> **What you need to do**
Once you find the line with "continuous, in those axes" in the listing below, set down exactly every line from it through the line with "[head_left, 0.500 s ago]", but no pictures.

> **Dataset excerpts**
################

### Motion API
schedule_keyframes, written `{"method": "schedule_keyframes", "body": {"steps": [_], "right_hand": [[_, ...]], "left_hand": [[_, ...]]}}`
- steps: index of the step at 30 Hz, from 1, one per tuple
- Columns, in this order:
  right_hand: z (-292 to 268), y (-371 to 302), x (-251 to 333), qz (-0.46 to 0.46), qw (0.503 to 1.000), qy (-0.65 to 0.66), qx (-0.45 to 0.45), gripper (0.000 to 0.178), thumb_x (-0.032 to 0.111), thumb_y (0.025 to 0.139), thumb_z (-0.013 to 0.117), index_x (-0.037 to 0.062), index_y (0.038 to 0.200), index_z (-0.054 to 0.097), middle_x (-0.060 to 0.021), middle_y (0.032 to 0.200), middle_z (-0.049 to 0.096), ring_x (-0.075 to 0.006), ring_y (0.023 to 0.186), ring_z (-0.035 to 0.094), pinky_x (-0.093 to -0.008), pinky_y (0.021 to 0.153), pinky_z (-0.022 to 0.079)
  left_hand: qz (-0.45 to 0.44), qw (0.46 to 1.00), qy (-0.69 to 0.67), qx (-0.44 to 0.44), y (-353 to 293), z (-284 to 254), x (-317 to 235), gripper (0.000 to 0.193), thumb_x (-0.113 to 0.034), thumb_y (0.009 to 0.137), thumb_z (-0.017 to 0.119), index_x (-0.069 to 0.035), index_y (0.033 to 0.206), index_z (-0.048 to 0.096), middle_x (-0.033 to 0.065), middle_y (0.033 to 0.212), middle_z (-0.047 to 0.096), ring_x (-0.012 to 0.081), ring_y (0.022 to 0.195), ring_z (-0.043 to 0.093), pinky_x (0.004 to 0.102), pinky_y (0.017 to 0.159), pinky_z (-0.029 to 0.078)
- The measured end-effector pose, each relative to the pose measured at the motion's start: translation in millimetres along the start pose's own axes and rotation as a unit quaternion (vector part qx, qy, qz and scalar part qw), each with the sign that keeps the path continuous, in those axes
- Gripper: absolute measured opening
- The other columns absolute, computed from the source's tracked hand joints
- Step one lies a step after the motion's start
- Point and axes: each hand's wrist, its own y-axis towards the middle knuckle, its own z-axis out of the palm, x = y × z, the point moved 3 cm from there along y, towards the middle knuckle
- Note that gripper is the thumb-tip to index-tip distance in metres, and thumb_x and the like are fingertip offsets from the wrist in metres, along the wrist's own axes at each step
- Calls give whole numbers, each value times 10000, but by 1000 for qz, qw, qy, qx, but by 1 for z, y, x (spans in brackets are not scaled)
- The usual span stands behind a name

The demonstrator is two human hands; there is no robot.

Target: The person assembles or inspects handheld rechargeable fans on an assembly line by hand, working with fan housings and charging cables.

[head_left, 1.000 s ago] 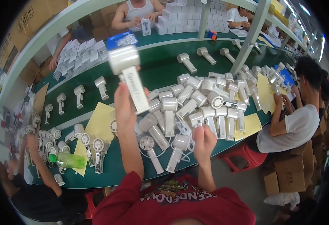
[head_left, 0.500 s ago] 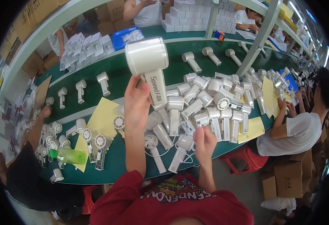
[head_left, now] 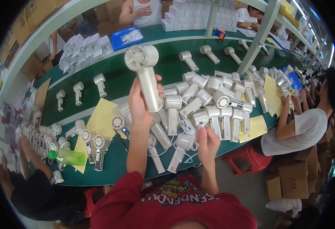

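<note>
My left hand (head_left: pixel 141 105) is wrapped around the handle of a white handheld fan (head_left: pixel 149 82), raised upright above the green table. Its round head shows the grille with blades on the left side. My right hand (head_left: pixel 208 144) is closed in a pinch at the near edge of a large pile of white handheld fans (head_left: pixel 209 95). A small whitish bit shows at its fingertips, too small to name. Beside that hand a white cable (head_left: pixel 188 157) loops between a fan and the table. A few fans lie between my forearms.
Single fans (head_left: pixel 99 84) lie spaced along the green conveyor belt (head_left: pixel 117 70). Yellow sheets (head_left: pixel 102 116) and a green bottle (head_left: pixel 68 156) are on the left. A slanted metal post (head_left: pixel 260 38) rises at right. Co-workers sit on both sides; a red stool (head_left: pixel 251 158) stands at right.
My left hand has turned the fan, so its grille now shows instead of the printed handle side, and lowered it slightly. My right hand stays nearly in place, still pinched.
</note>
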Motion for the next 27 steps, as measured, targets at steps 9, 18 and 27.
{"method": "schedule_keyframes", "body": {"steps": [9,18,27], "right_hand": [[-9,5,-4,16,1000,5,-6,288,87,908,411,0,637,449,-10,573,442,-60,539,380,-205,494,290],[-24,14,-27,66,995,61,-53,303,91,892,444,9,602,417,-14,537,436,-63,506,374,-221,469,292],[-39,25,-45,77,993,64,-59,308,142,920,421,34,632,430,4,546,413,-46,503,354,-191,459,262]], "left_hand": [[8,994,47,-94,11,1,-3,390,-360,898,416,-10,1064,464,113,961,544,174,821,573,305,611,513],[-81,940,273,-187,113,-126,10,293,-232,801,588,6,970,551,65,849,578,164,812,577,295,700,478],[-195,724,596,-286,141,-344,-5,371,-311,738,635,6,928,598,160,881,597,249,764,608,316,667,501]]}}
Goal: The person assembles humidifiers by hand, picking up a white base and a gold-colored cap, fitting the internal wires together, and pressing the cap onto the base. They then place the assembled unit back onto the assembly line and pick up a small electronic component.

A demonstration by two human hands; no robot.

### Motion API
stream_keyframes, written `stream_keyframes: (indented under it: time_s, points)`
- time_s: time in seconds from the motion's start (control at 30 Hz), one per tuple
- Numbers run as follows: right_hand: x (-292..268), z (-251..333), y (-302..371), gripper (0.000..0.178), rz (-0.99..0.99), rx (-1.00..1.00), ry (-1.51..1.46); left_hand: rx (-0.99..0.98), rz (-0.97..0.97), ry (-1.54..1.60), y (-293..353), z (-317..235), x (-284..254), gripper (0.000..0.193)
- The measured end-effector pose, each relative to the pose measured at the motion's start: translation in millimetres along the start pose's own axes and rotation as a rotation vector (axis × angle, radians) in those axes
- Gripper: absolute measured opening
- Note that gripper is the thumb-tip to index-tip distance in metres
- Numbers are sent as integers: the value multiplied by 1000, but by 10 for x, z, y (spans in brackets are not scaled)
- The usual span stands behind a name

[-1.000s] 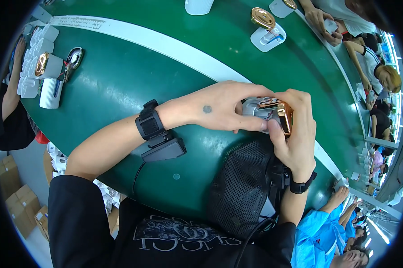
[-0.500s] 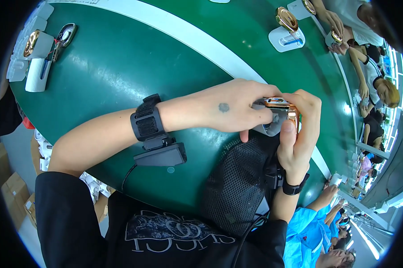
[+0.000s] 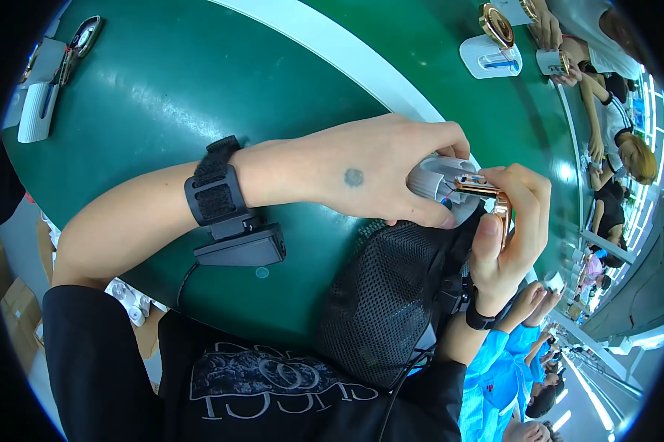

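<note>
My left hand is wrapped around a white ribbed plastic housing, its open end facing right. Close by, my right hand pinches a shiny copper-coloured part between thumb and fingers. Small inner components and thin wires show at this part's edge, right at the mouth of the housing. Whether the two pieces are joined by the wires, I cannot tell for certain. My fingers hide much of both pieces. Black straps circle both my wrists, and the left one carries a small black box.
A black mesh bag lies beneath my hands. At the far left of the green table sits another white ribbed housing with opened parts. Across a white strip stands a gold-topped white unit. Co-workers sit along the right.
Both hands have shifted slightly right. My left fingers, earlier at the opening, now wrap the housing, and more of its ribbed side shows. The copper part sits farther from it.
</note>
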State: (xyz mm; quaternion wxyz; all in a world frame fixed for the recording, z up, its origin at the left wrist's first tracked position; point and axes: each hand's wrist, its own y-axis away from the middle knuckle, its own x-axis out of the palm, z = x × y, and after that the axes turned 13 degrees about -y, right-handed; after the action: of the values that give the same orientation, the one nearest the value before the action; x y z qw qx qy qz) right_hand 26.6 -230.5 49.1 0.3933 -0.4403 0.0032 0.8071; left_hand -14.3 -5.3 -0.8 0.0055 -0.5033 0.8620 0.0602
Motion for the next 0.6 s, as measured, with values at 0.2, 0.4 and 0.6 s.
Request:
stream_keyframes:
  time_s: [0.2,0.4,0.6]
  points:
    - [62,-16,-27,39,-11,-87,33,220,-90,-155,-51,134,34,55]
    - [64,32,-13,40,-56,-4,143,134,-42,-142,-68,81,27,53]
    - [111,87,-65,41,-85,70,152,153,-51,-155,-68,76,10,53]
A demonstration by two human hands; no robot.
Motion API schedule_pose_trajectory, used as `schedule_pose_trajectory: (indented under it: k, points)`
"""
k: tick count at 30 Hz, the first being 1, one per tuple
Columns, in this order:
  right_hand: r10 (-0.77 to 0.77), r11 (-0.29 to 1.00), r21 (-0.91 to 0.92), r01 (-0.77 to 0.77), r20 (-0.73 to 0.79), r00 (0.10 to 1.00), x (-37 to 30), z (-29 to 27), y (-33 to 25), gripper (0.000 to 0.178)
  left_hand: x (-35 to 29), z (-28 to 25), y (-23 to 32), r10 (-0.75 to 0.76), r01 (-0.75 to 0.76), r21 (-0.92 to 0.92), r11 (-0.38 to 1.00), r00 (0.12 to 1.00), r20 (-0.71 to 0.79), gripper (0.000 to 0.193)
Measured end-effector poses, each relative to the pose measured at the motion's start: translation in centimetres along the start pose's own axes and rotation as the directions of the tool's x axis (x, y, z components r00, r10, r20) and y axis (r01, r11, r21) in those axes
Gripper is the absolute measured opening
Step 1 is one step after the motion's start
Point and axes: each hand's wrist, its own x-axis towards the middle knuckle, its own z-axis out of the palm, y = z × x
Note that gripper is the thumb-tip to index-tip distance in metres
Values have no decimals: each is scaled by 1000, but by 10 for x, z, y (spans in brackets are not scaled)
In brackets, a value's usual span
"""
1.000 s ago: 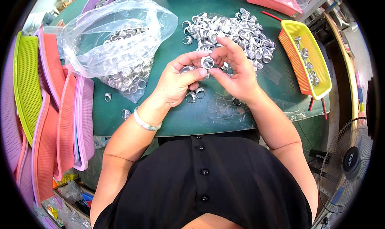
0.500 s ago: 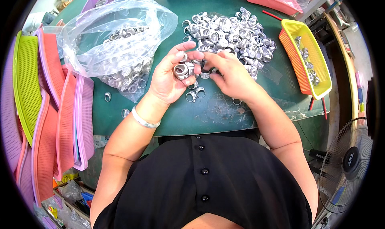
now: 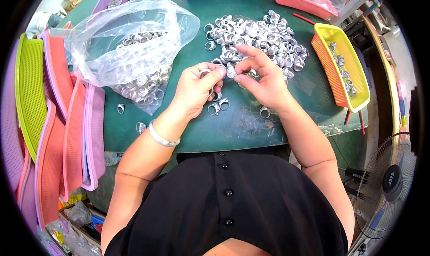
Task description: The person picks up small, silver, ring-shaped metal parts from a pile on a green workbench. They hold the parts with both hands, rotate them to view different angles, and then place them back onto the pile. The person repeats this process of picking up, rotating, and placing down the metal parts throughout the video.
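Above the table (image 3: pixel 197 132), rings (image 3: pixel 204 72) are now enclosed by the left hand (image 3: pixel 192 88); grip by the half-curled right hand (image 3: pixel 268 83) cannot be told.

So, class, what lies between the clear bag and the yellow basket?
In the head view: the ring pile on green table, with the left hand and right hand at its near side.

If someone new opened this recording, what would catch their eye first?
Most likely the heap of silvery rings on the green table, just beyond the left hand and right hand. Next might come the big clear plastic bag holding more rings, left of the heap, and the colourful stacked baskets along the left edge. A yellow-and-orange basket with some rings inside also stands out at right.
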Motion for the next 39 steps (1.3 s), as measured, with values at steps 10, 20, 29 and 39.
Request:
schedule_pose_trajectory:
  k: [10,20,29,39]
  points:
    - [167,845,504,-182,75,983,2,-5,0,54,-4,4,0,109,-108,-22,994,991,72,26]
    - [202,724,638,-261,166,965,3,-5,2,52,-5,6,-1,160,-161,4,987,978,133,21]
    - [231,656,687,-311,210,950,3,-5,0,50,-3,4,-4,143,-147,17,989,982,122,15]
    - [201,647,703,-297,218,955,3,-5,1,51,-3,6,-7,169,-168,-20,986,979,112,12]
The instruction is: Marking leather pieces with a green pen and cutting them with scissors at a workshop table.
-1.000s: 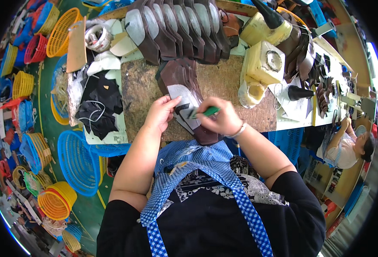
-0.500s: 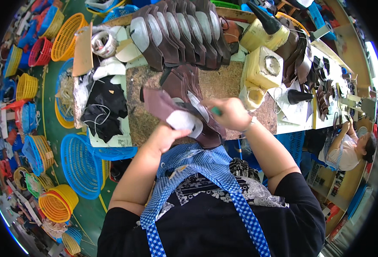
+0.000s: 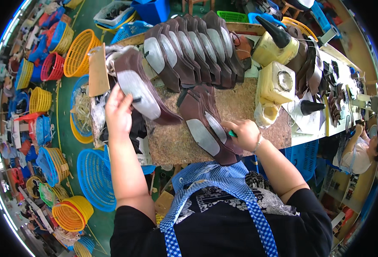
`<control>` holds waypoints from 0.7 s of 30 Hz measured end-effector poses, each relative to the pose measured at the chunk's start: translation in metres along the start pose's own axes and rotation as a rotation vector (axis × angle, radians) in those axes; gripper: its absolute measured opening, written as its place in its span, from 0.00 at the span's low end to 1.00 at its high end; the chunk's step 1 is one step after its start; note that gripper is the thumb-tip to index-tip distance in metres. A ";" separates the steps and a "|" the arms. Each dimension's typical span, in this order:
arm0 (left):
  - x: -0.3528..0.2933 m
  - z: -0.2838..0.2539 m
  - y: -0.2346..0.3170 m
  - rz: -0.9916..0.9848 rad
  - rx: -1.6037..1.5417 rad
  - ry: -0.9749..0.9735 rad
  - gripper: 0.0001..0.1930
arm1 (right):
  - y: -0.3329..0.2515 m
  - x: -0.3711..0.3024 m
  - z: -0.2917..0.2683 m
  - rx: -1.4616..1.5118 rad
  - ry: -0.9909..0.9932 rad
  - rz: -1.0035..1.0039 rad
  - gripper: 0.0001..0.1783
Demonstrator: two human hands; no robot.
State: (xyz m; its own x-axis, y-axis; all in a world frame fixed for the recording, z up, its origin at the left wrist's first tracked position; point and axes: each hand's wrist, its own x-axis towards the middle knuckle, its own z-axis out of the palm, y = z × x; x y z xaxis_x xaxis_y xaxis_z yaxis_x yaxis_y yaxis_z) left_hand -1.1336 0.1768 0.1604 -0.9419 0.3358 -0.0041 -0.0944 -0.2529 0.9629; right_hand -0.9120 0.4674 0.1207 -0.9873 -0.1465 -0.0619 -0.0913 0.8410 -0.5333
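My left hand [image 3: 118, 112] is closed on the edge of a curved brown leather shoe piece [image 3: 142, 95] with a pale grey patch, lifted over the left side of the worn board [image 3: 240, 103]. Between my hands lies a small pile of similar brown pieces [image 3: 203, 138], fanned out and reaching the board's near edge. My right hand [image 3: 248, 134] rests at the pile's right side, fingers curled round a small green tool [image 3: 232, 133]; the fingers hide most of it, so its kind is unclear. Behind the pile, several more such pieces [image 3: 196, 47] overlap in a row.
Yellowish plastic containers [image 3: 271, 81] stand on the right, one topped by a black cone [image 3: 274, 31]. Another black cone [image 3: 312, 107] lies beyond them. A cardboard piece [image 3: 98, 70] stands at the left edge. Blue basket [image 3: 95, 180] on the floor; a co-worker [image 3: 356, 150] at far right.
My left hand has moved left and away from me, carrying one leather piece off the pile. My right hand remains beside the pile with the green tool. The whole view has shifted slightly.
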 end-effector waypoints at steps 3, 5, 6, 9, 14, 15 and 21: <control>0.069 -0.001 -0.007 -0.001 -0.070 -0.062 0.23 | 0.001 -0.018 -0.003 0.075 0.204 0.080 0.19; 0.115 -0.012 -0.023 -0.096 -0.080 -0.203 0.22 | 0.003 -0.029 -0.005 0.041 0.272 0.098 0.12; 0.134 -0.018 -0.036 -0.151 -0.058 -0.177 0.22 | 0.002 -0.036 -0.011 0.076 0.263 0.162 0.09; 0.172 -0.029 -0.096 -0.280 0.131 0.140 0.26 | 0.007 -0.050 -0.015 0.104 0.359 0.304 0.10; 0.187 -0.071 -0.105 -0.349 0.104 0.067 0.10 | 0.044 -0.070 -0.034 0.702 1.044 0.592 0.06; 0.182 -0.076 -0.097 -0.360 0.111 0.121 0.13 | 0.051 -0.077 -0.043 0.595 0.942 0.704 0.06; 0.072 -0.007 -0.074 -0.007 0.721 0.122 0.17 | 0.082 -0.066 -0.035 0.168 0.590 0.591 0.11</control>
State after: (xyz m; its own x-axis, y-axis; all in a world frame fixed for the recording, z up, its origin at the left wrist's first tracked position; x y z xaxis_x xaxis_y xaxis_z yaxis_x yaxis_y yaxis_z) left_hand -1.1968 0.2129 0.0867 -0.9752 0.2214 0.0000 0.0961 0.4231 0.9010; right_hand -0.8587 0.5645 0.1105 -0.7771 0.6269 0.0556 0.4345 0.5984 -0.6731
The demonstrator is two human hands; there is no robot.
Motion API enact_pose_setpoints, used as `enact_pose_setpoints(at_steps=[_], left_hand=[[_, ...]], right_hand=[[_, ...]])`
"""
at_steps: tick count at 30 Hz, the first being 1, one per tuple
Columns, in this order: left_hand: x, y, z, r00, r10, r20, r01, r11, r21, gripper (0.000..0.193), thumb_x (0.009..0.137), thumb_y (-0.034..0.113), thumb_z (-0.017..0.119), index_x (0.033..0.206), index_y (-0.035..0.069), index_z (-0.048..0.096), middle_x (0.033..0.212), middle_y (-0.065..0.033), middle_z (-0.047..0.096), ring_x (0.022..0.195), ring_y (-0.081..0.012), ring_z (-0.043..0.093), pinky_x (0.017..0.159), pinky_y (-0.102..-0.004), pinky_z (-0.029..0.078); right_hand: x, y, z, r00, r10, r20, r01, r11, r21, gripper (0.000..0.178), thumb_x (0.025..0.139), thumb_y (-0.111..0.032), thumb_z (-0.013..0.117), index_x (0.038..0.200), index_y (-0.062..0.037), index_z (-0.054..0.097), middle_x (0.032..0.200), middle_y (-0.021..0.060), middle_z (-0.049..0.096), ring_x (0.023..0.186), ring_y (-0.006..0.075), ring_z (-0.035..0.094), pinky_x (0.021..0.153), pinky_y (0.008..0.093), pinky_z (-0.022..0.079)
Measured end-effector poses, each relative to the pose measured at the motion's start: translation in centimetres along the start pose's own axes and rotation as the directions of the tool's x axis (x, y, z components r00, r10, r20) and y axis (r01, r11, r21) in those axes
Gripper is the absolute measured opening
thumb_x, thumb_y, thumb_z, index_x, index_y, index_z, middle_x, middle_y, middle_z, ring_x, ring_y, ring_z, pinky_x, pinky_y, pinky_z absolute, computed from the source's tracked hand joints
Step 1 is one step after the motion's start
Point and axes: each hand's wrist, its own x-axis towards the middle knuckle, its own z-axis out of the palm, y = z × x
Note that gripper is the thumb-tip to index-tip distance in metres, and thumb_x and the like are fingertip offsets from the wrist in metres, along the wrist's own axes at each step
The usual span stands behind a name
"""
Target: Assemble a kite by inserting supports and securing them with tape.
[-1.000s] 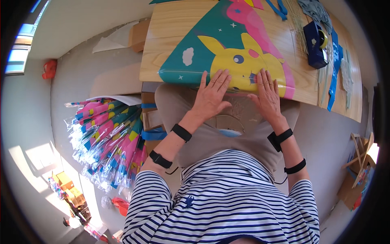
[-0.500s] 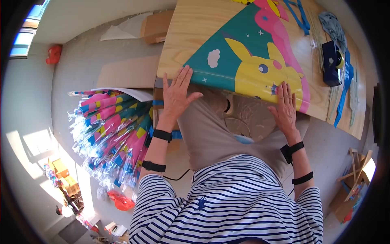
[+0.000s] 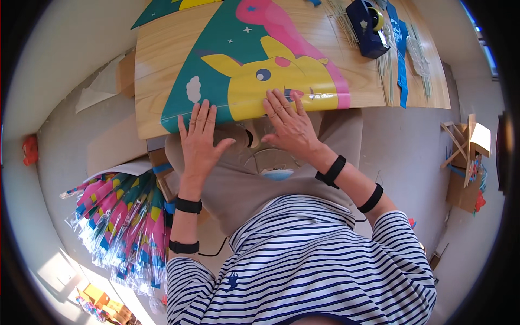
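A triangular printed sheet, like a kite sail (image 3: 211,65), lies over the near edge of the wooden table (image 3: 368,92). It is green with a pink border, a white cloud and a yellow cartoon animal. My left hand (image 3: 201,138) rests on its near edge close to the left corner, fingers stretched and thumb apart. Across from it, my right hand (image 3: 292,122) lies flat on the yellow part, fingers extended over the animal's mouth. Neither hand grips anything. A crease runs along the sheet's near edge beneath my fingers.
Another green and yellow sheet (image 3: 162,11) is at the far left. A tape dispenser (image 3: 364,35), thin sticks (image 3: 340,24) and a blue strip (image 3: 402,65) lie on the right. Clear-wrapped colourful bundles (image 3: 122,211) stand left of my legs. A wooden frame (image 3: 457,146) is at far right.
The view has turned, so the table appears further left. Both hands have moved inward along the sheet's near edge, my right hand from near the right corner toward the middle.
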Motion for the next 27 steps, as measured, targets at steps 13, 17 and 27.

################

> **The completed task**
- The measured end-effector pose, each relative to the pose measured at the motion's start: translation in millimetres along the start pose's own axes and rotation as a unit quaternion (vector part qx, qy, qz and scalar part qw), each with the sign that keeps the path continuous, in those axes
- Gripper: absolute measured opening
- The other columns absolute, computed from the source's tracked hand joints
- Step one lies a step after the motion's start
- Point and axes: each hand's wrist, its own y-axis towards the middle knuckle, its own z-axis out of the palm, x = y × z, the point moved 3 cm from there along y, towards the middle knuckle
- Note that gripper is the thumb-tip to index-tip distance in metres, and thumb_x and the like are fingertip offsets from the wrist in metres, along the wrist's own axes at each step
- Calls give whole numbers, each value times 10000, but by 1000 for qz, qw, qy, qx, but by 1 for z, y, x (spans in brackets are not scaled)
- The usual span stands behind a name

The demonstrator is two human hands; there is no robot.

Target: The person assembles or inspects handheld rechargeable fans on an assembly line by hand, working with fan housings and charging cables.

[head_left, 1.000 s ago] 
[head_left, 0.500 s ago] 

The exercise requires no further output.